Let $p$ and $q$ be distinct primes and $n \in \mathbb{N}$ such that:
$q\vert \sigma(p^n)=\frac{p^{n+1}-1}{p-1}$ and $q \vert p-1$
How would one go about proving the equivalence to $q \vert n+1$?

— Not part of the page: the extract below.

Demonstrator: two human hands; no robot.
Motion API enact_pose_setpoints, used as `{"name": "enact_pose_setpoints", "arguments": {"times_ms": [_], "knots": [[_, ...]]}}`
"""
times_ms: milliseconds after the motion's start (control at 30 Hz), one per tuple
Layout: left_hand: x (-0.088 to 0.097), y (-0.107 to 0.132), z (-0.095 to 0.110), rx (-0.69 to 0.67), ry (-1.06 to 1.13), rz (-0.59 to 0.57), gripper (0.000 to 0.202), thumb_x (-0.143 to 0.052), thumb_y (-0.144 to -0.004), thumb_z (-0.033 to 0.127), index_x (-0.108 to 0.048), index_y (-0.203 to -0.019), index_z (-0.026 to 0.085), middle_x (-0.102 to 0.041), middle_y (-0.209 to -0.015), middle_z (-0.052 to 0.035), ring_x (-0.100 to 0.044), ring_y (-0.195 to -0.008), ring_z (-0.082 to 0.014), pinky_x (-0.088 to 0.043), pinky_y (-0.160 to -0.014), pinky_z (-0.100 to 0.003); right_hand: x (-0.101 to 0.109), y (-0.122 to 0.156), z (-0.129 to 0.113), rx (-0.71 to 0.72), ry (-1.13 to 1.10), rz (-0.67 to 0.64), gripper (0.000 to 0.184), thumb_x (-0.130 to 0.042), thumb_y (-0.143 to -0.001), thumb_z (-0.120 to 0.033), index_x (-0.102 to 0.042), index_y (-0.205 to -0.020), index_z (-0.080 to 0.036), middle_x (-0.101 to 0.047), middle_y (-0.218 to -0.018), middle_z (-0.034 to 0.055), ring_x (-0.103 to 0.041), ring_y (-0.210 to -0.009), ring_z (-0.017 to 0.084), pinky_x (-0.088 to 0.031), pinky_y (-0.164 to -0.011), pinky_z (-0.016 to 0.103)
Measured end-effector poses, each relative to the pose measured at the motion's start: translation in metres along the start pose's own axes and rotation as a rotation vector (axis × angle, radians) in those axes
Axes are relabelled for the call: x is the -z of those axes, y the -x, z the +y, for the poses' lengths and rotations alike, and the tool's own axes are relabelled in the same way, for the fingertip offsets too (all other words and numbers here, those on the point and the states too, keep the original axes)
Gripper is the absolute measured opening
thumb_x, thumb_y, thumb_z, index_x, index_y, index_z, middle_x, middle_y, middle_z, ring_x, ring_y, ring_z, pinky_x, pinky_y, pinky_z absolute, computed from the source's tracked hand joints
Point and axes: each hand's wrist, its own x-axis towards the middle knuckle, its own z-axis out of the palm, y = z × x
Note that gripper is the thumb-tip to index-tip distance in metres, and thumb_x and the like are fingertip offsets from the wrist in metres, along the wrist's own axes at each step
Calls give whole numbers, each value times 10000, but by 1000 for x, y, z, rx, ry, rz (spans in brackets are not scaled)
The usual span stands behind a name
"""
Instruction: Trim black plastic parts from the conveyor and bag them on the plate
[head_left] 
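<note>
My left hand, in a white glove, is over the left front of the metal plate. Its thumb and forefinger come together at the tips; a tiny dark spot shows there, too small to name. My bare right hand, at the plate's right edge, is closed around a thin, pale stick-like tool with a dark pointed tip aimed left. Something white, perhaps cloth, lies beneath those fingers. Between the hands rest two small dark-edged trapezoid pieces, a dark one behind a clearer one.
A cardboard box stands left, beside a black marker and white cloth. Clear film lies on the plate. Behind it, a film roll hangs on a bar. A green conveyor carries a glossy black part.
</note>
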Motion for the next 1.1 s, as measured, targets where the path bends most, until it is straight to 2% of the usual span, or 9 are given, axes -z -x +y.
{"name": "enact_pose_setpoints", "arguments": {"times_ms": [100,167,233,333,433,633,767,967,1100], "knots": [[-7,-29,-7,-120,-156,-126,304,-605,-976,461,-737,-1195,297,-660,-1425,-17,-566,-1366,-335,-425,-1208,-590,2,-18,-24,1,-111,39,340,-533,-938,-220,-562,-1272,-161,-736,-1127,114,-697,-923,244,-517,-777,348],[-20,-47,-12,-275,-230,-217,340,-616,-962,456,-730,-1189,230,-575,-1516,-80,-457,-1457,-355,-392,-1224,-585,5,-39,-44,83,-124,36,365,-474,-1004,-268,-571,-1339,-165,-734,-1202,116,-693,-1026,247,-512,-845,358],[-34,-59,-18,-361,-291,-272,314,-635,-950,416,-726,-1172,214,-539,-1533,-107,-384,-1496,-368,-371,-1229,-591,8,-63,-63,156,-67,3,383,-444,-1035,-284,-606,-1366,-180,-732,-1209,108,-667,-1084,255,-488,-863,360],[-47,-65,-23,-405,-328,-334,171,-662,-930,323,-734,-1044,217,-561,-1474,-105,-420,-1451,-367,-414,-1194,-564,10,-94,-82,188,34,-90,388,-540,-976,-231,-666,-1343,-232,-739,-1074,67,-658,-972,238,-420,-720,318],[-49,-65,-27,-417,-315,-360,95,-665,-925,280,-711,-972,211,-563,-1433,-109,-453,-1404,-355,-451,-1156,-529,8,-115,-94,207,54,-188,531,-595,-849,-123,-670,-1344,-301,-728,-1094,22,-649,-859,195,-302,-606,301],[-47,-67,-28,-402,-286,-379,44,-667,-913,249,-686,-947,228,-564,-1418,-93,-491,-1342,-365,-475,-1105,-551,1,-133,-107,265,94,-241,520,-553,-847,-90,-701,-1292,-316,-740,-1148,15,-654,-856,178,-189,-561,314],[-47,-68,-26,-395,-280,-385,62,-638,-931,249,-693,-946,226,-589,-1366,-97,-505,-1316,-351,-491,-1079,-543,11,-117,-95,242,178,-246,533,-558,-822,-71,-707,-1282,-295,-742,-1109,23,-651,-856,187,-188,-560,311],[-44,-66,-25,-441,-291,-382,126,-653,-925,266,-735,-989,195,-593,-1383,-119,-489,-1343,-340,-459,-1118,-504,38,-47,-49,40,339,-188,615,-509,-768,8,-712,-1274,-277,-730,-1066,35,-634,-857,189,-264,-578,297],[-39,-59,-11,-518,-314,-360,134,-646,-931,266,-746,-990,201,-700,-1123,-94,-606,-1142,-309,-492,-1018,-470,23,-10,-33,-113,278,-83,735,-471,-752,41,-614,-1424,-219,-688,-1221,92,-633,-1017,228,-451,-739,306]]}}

It would be pretty useful to have $\frac{p^{n+1}-1}{p-1}\equiv n+1\,(\text{mod }q)$ in the case of $q \vert p-1$, since the result would follow immediately. Unfortunately I do not know how to prove this (or even know if it holds true). Since $$\sigma(p^n)=\frac{p^{n+1}-p+p-1}{p-1}=\frac{p^{n+1}-p}{p-1}+1=p\,\sigma(p^{n-1})+1$$ This should be equivalent to $p\,\sigma(p^{n-1})\equiv n\,(\text{mod } q)$ but that doesn't seem helpful. Any suggestions?
Thanks in advance!
$$q\mid p^n+...+p^2+p+1\implies p^n+...+p^2+p+1 \equiv 0 \pmod {q}$$
Since $$q\mid p-1\implies p \equiv 1 \pmod {q}$$
we have $$\underbrace{1+1+...+1+1+1}_{n+1} \equiv 0 \pmod {q}$$ so $q\mid n+1$.